Francuska marka Alpine w latach 1955-1995 wytwarzała samochody sportowe bazujące na technologii Renault. Choć wszystkie modele były niszowe, to zyskały status kultowych. Niewielkie zainteresowanie spowodowało zniknięcie marki z rynku, ale teraz, po ponad 20 latach przerwy, Francuzi wracają z lekkimi sportowymi autami.

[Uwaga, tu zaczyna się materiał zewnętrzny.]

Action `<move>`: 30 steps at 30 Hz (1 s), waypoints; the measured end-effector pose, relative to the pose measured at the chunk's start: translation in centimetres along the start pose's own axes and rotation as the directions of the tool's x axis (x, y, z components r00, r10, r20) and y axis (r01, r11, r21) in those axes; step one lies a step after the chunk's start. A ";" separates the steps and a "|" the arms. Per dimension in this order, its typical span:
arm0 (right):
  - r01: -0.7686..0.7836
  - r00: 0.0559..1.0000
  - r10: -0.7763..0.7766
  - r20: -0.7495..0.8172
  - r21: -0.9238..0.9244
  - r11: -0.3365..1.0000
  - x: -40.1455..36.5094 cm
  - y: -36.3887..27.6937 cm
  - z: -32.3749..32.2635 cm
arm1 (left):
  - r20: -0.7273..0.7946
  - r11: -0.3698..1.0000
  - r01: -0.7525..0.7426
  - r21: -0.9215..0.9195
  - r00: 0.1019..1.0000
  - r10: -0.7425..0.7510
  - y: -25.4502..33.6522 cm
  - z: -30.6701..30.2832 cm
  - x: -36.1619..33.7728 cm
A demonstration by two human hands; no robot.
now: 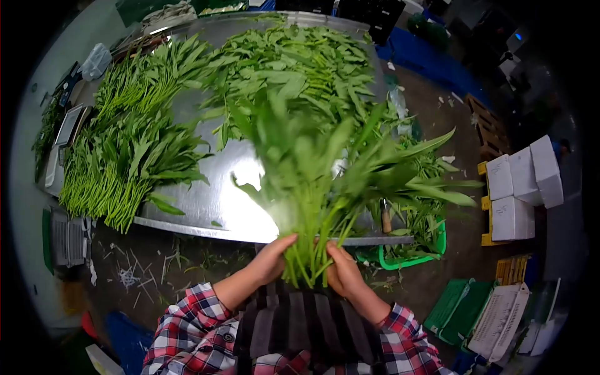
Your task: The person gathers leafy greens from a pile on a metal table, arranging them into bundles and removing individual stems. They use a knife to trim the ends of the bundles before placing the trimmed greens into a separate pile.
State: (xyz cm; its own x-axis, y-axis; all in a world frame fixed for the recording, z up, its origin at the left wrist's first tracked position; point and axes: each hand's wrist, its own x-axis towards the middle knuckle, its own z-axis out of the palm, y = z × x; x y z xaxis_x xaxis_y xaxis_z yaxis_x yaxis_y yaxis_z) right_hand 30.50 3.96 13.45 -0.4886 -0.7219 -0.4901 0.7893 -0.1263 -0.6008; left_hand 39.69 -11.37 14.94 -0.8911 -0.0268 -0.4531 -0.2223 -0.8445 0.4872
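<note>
I am holding a bunch of leafy greens (315, 181) upright in front of my chest, just at the near edge of the steel counter (212, 200). My left hand (272, 259) and my right hand (344, 275) are closing round the lower stems from either side, fingers wrapping the same bundle, so the hands are almost meeting with the stems between them. The leaves are fanning out above and to the right, blurring a little.

I am judging the bunch to be light but floppy: the stems look thin, pale and fairly crisp, so they would snap or bruise if squeezed hard, and the long leaves are drooping under their own weight. They look smooth, perhaps damp, so loose stalks could be slipping out of a slack grip. The stem ends, where the stalks are running together, seem the best place to be holding it, firmly but not tightly, never by the leaves.

On the counter a long pile (119, 162) of the same greens is lying at the left and a broader heap (294, 62) at the back. A green crate (412, 257) holding more is standing on the floor at the right, with white boxes (522, 187) beyond.
</note>
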 end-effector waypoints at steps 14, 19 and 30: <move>-0.464 0.886 0.449 -0.117 -0.250 0.850 2.0 1.7 -3.1 | -0.134 0.995 0.004 -0.102 0.991 -0.017 -5.2 -8.0 -3.0; -0.170 0.976 0.215 0.044 -0.470 0.866 3.0 4.0 -0.1 | -0.176 0.917 -0.091 0.389 0.970 0.170 -4.2 -6.4 -2.0; -0.350 0.933 0.312 -0.178 -0.256 0.901 0.3 0.8 -1.0 | -0.198 0.998 0.053 0.029 0.979 -0.047 -3.9 -9.0 -5.4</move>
State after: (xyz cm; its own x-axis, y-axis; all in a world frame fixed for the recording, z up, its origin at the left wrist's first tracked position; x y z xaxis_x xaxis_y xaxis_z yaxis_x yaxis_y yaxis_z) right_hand 30.64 4.34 12.19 -0.2762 -0.5923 -0.7569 0.7868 0.3130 -0.5320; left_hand 48.97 -12.76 8.73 -0.7837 -0.0928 -0.6142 -0.2809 -0.8290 0.4837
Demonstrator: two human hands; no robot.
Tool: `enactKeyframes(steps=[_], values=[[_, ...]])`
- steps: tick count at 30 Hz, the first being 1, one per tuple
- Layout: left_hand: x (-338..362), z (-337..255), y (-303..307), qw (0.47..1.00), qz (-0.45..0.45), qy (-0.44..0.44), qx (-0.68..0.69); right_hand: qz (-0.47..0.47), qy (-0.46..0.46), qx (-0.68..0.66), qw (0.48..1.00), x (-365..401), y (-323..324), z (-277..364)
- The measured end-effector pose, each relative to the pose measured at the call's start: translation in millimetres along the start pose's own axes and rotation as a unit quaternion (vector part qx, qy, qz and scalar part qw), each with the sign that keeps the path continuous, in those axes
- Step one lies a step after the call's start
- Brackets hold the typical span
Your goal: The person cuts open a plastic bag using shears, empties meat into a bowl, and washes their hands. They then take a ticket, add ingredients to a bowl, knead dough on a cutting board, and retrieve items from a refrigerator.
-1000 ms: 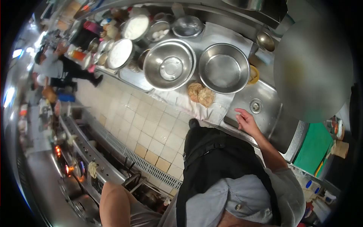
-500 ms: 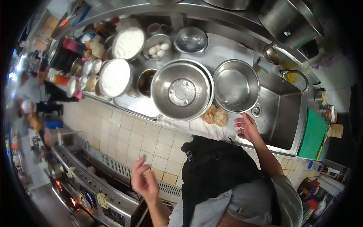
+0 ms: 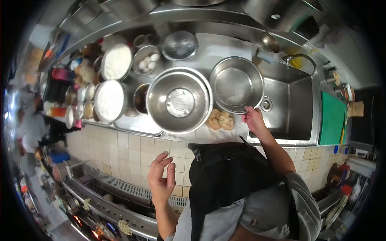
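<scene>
My right hand grips the near rim of a wide steel bowl beside the sink. My left hand hangs over the tiled floor with its fingers apart, holding nothing. To the left of that bowl stand nested steel bowls, the upper one a perforated colander. Pale brown lumps, of a kind I cannot make out, lie on a white cloth between the bowls and the counter's front edge.
A sink and green board lie right. Bowls of white powder, eggs and an empty bowl stand left and behind. A stove with flames is lower left; a person stands far left.
My right hand has moved up to the bowl's near rim and closed on it. My left hand has turned more upright. The view has shifted, so the counter items appear further left.
</scene>
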State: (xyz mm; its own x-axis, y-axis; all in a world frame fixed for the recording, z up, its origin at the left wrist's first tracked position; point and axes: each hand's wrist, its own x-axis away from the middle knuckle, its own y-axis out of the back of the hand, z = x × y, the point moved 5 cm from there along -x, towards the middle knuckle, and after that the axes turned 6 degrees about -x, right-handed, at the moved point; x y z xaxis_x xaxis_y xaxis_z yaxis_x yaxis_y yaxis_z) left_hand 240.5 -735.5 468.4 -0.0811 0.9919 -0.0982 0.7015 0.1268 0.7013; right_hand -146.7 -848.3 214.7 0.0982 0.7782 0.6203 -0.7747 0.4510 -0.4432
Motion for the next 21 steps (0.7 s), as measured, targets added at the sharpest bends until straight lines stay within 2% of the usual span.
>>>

Można powiedzieć, że w pewnym stopniu Alpine było francuskim odpowiednikiem Lotusa. W tych samochodach nie moc była najważniejsza, tylko lekka konstrukcja. Nowy model ma wpisywać się w tę filozofię, a to oznacza, że będzie konkurował właśnie z samochodami brytyjskiej marki, ale też np. z Alfą Romeo 4C czy Porsche Caymanem.
Renault zapowiada powrót marki *Alpine *już od pewnego czasu. W wyścigach długodystansowych startują bolidy klasy LMP2 pod taką nazwą, a francuska firma pokazała już kilka modeli koncepcyjnych. Niemal gotowy jest też samochód produkcyjny. Teraz przechodzi ostatnie testy i ma zostać zaprezentowany jeszcze w 2016 r. podczas specjalnej imprezy.
Stylistycznie nowy Alpine będzie wyglądał niemal identycznie jak koncept Vision, który można było zobaczyć między innymi podczas Goodwood Festival of Speed. Za napęd tylnej osi ma odpowiadać umieszczony centralnie za fotelami silnik, który najprawdopodobniej będzie miał 1,8 l pojemności. Turbodoładowana jednostka o czterech cylindrach będzie dostarczać ok. 250 KM w wersji standardowej i nawet 300 KM w mocniejszej specyfikacji.
Jaka będzie przyszłość marki Alpine? Wszystko zależy od tego, jak zostanie przyjęty pierwszy nowy model. Jeśli klienci będą chętnie go kupować, to marka na pewno rozszerzy ofertę.